Top of Raw data
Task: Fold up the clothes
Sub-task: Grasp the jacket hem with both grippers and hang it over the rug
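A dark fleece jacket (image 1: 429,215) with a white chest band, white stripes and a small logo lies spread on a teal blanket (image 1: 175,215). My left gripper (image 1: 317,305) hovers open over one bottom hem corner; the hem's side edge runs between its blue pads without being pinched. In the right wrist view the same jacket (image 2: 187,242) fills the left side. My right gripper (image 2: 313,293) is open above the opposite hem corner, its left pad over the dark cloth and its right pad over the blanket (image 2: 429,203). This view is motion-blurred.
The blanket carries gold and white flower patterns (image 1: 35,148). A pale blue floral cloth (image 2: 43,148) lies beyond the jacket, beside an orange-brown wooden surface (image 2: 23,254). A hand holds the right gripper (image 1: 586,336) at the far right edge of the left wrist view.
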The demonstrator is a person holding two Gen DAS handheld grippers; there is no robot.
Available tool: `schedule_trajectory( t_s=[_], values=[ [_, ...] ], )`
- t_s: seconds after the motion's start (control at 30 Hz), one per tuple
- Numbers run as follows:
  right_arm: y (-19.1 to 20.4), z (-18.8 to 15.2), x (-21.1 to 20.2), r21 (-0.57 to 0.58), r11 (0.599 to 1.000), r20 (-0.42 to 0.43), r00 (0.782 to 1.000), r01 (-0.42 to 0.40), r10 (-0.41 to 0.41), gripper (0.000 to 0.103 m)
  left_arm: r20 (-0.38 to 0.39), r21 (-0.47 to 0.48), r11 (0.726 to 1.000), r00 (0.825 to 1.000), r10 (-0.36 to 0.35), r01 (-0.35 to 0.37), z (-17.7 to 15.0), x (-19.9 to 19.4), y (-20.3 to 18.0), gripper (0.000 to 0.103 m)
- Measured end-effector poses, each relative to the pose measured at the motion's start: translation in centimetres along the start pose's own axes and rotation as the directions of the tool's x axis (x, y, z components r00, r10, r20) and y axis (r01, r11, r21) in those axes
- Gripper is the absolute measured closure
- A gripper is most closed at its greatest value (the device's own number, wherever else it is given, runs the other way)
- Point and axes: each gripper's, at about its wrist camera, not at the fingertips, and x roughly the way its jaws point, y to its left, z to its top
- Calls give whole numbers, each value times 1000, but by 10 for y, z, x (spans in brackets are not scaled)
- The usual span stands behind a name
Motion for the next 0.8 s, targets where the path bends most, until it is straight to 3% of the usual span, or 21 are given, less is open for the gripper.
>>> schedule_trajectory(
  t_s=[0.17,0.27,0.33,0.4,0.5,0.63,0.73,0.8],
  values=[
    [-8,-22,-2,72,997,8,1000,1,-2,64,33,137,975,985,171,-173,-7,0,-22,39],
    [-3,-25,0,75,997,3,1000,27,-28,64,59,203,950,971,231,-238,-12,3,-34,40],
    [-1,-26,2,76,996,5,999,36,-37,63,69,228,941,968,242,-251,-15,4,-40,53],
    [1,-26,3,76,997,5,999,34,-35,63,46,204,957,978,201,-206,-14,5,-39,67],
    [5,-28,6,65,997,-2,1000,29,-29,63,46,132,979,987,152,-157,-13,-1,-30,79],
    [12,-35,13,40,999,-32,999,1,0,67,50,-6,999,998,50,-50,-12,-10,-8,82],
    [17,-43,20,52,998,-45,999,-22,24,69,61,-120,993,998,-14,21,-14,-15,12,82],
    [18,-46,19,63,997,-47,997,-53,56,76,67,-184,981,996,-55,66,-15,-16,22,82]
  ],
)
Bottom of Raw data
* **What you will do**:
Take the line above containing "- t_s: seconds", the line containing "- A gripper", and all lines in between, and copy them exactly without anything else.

* **Exercise solution**:
- t_s: seconds after the motion's start (control at 30 Hz), one per tuple
- Numbers run as follows:
  right_arm: y (-19.1 to 20.4), z (-18.8 to 15.2), x (-21.1 to 20.2), r21 (-0.57 to 0.58), r11 (0.599 to 1.000), r20 (-0.42 to 0.43), r00 (0.782 to 1.000), r01 (-0.42 to 0.40), r10 (-0.41 to 0.41), gripper (0.000 to 0.103 m)
  left_arm: r20 (-0.38 to 0.39), r21 (-0.47 to 0.48), r11 (0.726 to 1.000), r00 (0.825 to 1.000), r10 (-0.36 to 0.35), r01 (-0.35 to 0.37), z (-17.7 to 15.0), x (-19.9 to 19.4), y (-20.3 to 18.0), gripper (0.000 to 0.103 m)
- Measured end-effector poses, each relative to the pose measured at the motion's start: translation in centimetres along the start pose's own axes and rotation as the directions of the tool's x axis (x, y, z components r00, r10, r20) and y axis (r01, r11, r21) in those axes
- Gripper is the absolute measured closure
- A gripper is most closed at its greatest value (the device's own number, wherever else it is given, runs the other way)

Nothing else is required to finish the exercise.